Take the first track, “Still Slow,” a brooding introduction to the record, full of gloom but maintaining a certain slinky momentum which eventually builds to a glacial climax of synth and U2-esque guitar. It’s a release of the previously built tension, merging these atmospheric and rousing influences.

The fourth track, “Nothing Can Change Your Mind,” makes good on the promise of anthemic indie rock with a hooky melody built on a propulsive groove, massive, distorted ‘80s drums and a driving bass line.

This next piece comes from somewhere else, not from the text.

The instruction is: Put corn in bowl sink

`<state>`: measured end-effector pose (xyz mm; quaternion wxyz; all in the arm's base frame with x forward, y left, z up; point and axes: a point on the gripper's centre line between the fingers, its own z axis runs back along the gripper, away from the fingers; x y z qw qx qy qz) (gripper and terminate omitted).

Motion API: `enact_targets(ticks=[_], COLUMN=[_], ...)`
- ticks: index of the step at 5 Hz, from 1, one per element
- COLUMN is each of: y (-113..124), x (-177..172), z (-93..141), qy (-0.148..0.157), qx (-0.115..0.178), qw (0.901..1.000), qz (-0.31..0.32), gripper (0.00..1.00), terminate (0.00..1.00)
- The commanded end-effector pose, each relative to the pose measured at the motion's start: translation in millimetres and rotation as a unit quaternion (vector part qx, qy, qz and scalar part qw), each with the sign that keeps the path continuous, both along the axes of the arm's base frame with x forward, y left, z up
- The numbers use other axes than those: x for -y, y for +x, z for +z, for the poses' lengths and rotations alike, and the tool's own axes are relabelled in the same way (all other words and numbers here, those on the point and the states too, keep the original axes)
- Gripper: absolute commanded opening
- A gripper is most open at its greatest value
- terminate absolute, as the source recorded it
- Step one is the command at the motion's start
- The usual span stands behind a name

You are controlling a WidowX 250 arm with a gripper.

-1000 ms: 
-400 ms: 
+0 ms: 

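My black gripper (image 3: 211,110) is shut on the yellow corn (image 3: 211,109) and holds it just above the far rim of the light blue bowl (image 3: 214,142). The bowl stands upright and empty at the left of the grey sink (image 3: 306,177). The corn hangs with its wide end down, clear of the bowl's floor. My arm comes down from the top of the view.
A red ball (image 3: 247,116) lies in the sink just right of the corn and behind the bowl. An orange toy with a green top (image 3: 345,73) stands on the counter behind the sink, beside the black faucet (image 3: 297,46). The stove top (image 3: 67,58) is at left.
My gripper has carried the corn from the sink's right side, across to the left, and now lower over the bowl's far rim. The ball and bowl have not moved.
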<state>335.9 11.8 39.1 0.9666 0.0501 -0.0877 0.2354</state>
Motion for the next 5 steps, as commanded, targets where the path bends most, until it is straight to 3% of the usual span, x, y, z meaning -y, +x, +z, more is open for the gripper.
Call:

But Falk’s righteous, arena-rock ambition sometimes leads to muddy production, with too many elements and too much reverb. On “Spark,” a perfectly catchy pop song which unfortunately could do with a remix, a barrage of vocal tracks and synth lines weighs down the potentially soaring hook.

The lyrics are also a sticking point. Falk says he made an effort to “turn inwards” as he became a father and regained some mental stability after a difficult 2020, refocusing and grounding his work. Though the music certainly conveys some large emotion — and Falk’s soulful baritone has some heft — the lyrics often lean too heavily on platitudes and obvious rhymes, like on the Springsteen-aping “All I Need,” which starts with clunky exposition and moves into vagaries about connection to your work that fall flat.

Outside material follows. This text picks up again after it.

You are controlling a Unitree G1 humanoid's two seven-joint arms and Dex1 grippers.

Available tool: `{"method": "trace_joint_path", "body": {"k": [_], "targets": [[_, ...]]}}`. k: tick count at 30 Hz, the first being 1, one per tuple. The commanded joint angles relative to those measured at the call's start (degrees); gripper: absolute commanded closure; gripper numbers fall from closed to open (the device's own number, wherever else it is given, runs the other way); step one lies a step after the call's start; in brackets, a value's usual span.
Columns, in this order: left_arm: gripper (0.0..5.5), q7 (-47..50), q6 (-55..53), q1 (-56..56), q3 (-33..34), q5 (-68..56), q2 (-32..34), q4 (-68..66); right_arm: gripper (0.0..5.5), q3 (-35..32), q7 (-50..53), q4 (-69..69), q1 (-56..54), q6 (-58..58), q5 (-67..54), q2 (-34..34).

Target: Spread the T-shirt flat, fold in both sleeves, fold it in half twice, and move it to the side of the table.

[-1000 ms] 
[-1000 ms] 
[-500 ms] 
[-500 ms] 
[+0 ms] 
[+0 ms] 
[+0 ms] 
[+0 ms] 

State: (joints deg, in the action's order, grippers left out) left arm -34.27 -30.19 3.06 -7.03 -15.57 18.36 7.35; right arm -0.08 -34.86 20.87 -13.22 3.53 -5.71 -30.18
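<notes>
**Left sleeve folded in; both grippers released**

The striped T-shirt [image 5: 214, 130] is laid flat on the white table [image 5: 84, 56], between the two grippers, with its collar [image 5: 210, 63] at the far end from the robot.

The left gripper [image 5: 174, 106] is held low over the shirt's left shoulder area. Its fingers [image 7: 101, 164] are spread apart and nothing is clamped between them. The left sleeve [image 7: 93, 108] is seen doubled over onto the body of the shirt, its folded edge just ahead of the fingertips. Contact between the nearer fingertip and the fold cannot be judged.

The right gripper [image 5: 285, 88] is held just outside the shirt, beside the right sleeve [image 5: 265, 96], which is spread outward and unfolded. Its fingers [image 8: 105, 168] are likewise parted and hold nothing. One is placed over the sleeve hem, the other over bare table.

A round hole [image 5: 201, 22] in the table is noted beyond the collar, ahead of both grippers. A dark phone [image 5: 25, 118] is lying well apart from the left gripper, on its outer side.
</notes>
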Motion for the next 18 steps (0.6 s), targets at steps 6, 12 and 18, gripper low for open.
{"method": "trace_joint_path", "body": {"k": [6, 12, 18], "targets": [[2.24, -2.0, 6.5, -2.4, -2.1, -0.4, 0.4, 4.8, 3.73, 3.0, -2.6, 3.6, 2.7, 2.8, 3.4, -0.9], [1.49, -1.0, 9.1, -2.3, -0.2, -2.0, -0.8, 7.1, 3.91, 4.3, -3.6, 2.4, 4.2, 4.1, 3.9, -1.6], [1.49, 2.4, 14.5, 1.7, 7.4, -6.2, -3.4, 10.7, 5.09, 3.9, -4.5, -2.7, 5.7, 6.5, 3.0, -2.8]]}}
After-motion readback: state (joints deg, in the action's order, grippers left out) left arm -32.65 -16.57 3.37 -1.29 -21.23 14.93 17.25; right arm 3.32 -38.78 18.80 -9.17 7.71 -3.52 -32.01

The second half of the record is underwhelming as well, as the gloomy “Diamond in the Light” fails to take off, “Two Solitudes” has a truly uninspired, tuneless chorus and “Caught in the Middle” wallows in yet more inspirational platitudes, reaching for a universal transcendence it never grasps. The closer, “Unbelievable,” is a convincing enough rip-off of a late Radiohead piano ballad, but fails to bring closure to the record or carve out its own spot in that style.

Despite a promising start, littleworlds ultimately fails in reaching the lofty heights it aspires to, marred by overwrought songwriting, muddy, throwback production and a general lack of energy and excitement.